Chapter 6

Boon lay in bed thinking about the day he’d spent with Angelle.

He went over every word they shared, every laugh, every question.

And still couldn’t pin down the point at which he’d convinced her to come spend time with him and his family and friends.

But he was glad that he had. She hadn’t even been hesitant when he’d explained that they didn’t have electricity.

She still wanted to come to his house. His smile faded and he sat up in bed.

“She’s coming to my house,” he said aloud. “I gotta talk to Tempest.”

He swung his legs off the side of the bed and quickly pulled on a pair of jeans, then grabbed a shirt and slipped it over his shoulders while leaving it unbuttoned down the front.

He padded barefoot down the hallway and stopped at Maverik’s front door only long enough to put on his boots, then quietly let himself out of the door.

He was careful to make his footsteps almost silent on the front deck, but as soon as his boots hit the ground, he broke into a relaxed run.

He didn’t slow down until he reached the highway, and then it was only long enough to stand silently and listen for any oncoming vehicles or people who might have been on foot.

When there was no evidence of either, he hurried across the highway, then jogged into the woods and angled toward the road that ran through the community on that side.

No one stopped him. No one even knew he was there. Or so he thought.

When he arrived at Tempest’s home, he stood at the base of the steps looking up toward the house.

He wasn’t sure what time it was, but knew from the position of the moon, and from the amount of dew on the grass and the dampness in the air, that it was well past midnight.

He quietly made his way up the steps and took a seat in one of the chairs on the porch, overlooking the river.

He smiled to himself as he admired the night view, and realized the irony of Tempest living in a mostly wooded area, on the banks of a cove of a river, despite the fact that she’d left home to move to the city and get away from the swamp.

He chuckled quietly and propped his feet up on the railing around the porch.
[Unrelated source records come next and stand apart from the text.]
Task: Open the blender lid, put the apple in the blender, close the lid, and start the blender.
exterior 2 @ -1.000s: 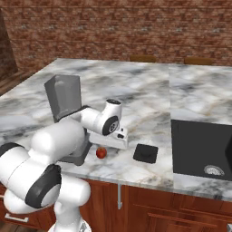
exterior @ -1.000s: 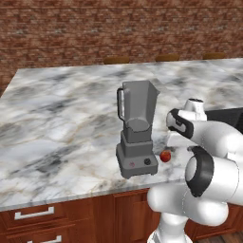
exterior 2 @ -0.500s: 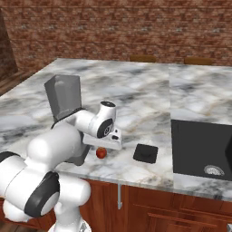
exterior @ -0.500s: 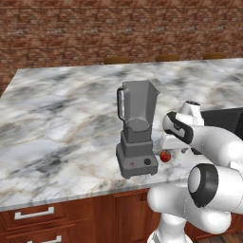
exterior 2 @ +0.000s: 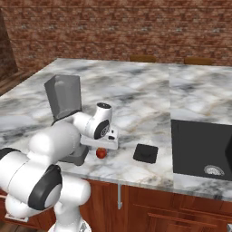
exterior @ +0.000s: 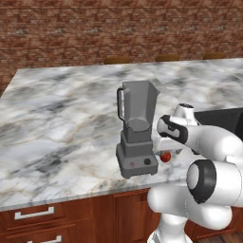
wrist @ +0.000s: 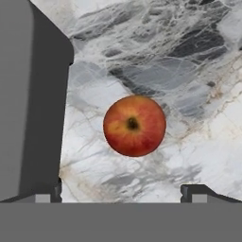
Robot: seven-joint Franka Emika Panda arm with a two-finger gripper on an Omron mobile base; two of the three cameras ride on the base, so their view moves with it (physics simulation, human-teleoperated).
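Observation:
The blender (exterior: 137, 136) stands near the counter's front edge, its grey jar (exterior 2: 63, 94) open at the top with no cap on it. Right of the blender on the marble lies the black blender lid (exterior 2: 145, 153), flat and on its own. The red apple (wrist: 134, 125) sits on the counter just beside the blender's base (wrist: 28, 94), and it also shows as the apple (exterior: 165, 156) (exterior 2: 101, 153) in both base views. My gripper (wrist: 123, 194) hangs right above the apple, pointing down, open, with a dark fingertip (wrist: 198, 191) on each side and nothing held.
A dark sink (exterior 2: 204, 147) is set into the counter to the right of the lid. The marble counter (exterior: 57, 118) stretches wide to the left and behind the blender, up to a brick wall. Wooden drawers (exterior: 33, 213) run below the front edge.
My arm has folded in and the hand has come down a little toward the apple, closer to the blender's base. Apple, lid and blender have stayed put.

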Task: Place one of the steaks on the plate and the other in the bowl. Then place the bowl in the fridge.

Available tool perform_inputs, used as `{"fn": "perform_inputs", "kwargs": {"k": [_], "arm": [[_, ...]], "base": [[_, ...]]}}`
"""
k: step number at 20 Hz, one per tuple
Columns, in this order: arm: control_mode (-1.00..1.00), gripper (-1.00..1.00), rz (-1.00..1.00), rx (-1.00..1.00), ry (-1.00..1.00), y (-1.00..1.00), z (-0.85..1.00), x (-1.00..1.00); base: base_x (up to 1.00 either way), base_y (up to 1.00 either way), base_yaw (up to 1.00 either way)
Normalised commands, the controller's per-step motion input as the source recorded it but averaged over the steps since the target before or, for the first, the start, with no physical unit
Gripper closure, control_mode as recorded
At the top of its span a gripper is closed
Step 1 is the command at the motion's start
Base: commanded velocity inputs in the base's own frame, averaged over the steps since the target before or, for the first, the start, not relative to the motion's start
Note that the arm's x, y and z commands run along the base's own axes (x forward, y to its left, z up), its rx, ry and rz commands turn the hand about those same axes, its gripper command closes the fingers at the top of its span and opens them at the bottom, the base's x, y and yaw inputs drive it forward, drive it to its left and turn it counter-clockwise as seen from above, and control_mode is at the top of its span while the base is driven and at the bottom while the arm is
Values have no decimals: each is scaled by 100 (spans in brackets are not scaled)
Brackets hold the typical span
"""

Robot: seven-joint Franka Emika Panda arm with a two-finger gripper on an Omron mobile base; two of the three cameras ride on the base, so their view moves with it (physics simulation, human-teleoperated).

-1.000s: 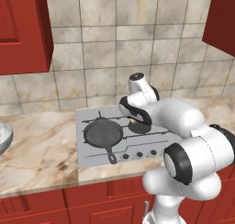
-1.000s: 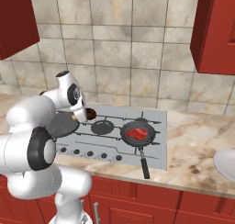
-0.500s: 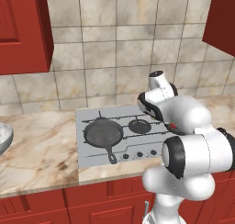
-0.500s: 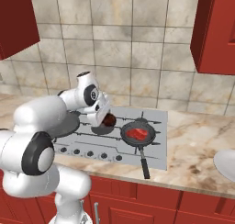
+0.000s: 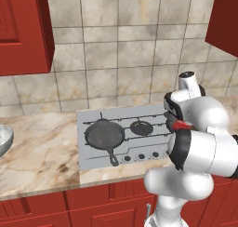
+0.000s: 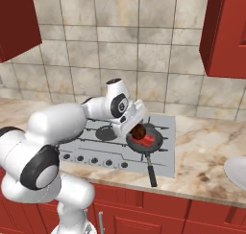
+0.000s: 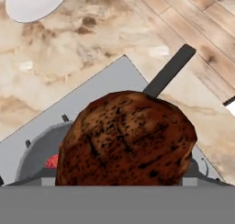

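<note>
Claw (image 6: 138, 130) spread wide around a browned steak (image 7: 126, 138), held just above the right skillet (image 6: 144, 143). Second steak (image 6: 149, 139), red, lying in that skillet. Plate (image 7: 34, 2) on the counter (image 6: 202, 151) to the right; bowl (image 5: 3, 140) far left.

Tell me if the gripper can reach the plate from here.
Probably yes: the gripper, holding a browned steak above the skillet, has only bare counter between it and the plate to its right.
</note>
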Motion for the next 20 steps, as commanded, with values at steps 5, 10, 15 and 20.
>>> {"fn": "perform_inputs", "kwargs": {"k": [5, 10, 15, 20], "arm": [[-100, 100, -32, 3, -21, -100, 0, -35], [-100, 100, -37, 6, -13, -100, 0, -23], [-100, 100, -35, 10, -12, -100, 0, -28], [-100, 100, -24, 9, -17, -80, 0, -16]], "base": [[0, 0, 0], [0, 0, 0], [0, 0, 0], [0, 0, 0]]}}
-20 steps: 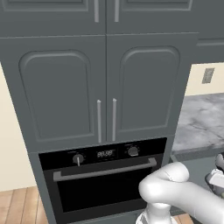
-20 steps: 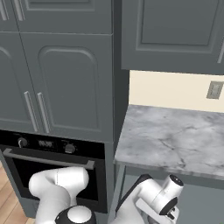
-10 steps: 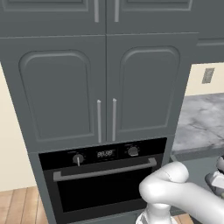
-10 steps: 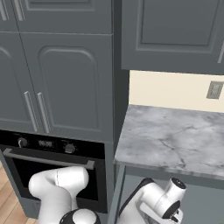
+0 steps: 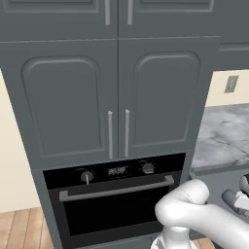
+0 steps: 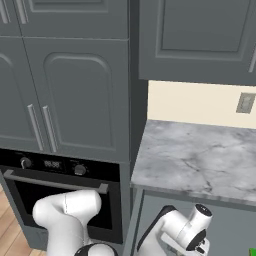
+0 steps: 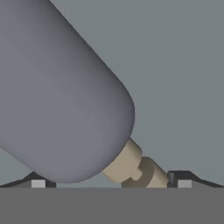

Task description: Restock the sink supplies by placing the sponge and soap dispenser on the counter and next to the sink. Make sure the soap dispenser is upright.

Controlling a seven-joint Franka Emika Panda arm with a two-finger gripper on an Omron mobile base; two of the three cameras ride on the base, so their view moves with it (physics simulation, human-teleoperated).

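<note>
soap dispenser (image 7: 65,96) tilted, close before jaws, counter (image 6: 200,155) beside oven (image 5: 114,199)

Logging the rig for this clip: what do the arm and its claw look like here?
The arm is glossy white, built of rounded tubular segments with bulbous elbows and dark joints between them. No cables or markings are visible. The wrist ends in a white housing with a dark round face. The claw has two small dark fingertips, each with a pale grey square pad.

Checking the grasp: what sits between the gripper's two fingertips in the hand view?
The soap dispenser's beige pump end, the bottle lying tilted across the hand view above the gripper.
</note>
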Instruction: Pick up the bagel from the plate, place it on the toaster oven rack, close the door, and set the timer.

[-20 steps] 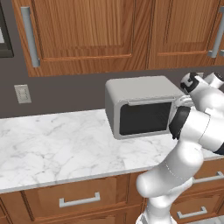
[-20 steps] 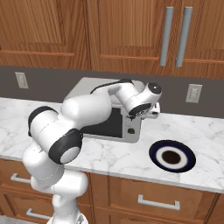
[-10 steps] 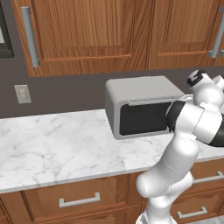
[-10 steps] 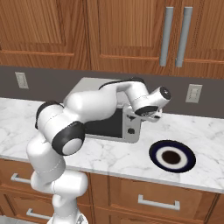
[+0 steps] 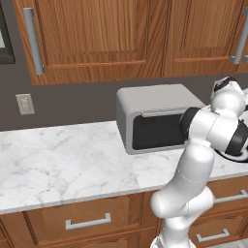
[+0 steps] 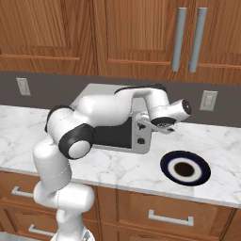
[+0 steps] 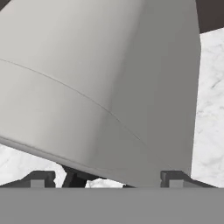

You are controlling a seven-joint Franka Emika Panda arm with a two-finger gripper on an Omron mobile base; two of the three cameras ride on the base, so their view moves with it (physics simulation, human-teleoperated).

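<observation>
With fingers (image 7: 106,178) spread apart beside the grey boxy toaster oven (image 6: 123,135), its right side could be clipped on retreat.

The toaster oven (image 5: 155,104) was light grey, and its door (image 5: 157,131) held a dark, almost black glass panel in a grey frame. The plate (image 6: 185,168) had a navy-black rim, a white inner band and a dark centre. The counter (image 5: 63,164) was white marble with faint grey veins. The cabinets (image 5: 97,34) were reddish-brown wood with silver handles. The wall (image 5: 68,99) behind was dark grey-brown, with pale outlets (image 6: 208,100). The arm (image 6: 101,113) was white with black joints.
</observation>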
It wasn’t long before he began to hear movement inside.

Then he saw the glow of a light bulb as someone inside flipped it on above the sink in the kitchen.

He stood up and faced the window, knowing that whoever it was, Brandt or Tempest, would look out of the window and see him standing there.

Sure enough, it was only a minute or so before Tempest was looking back at him through the window.

Rather than be startled, she canted her head slightly before she pressed her lips together and shook her head at him.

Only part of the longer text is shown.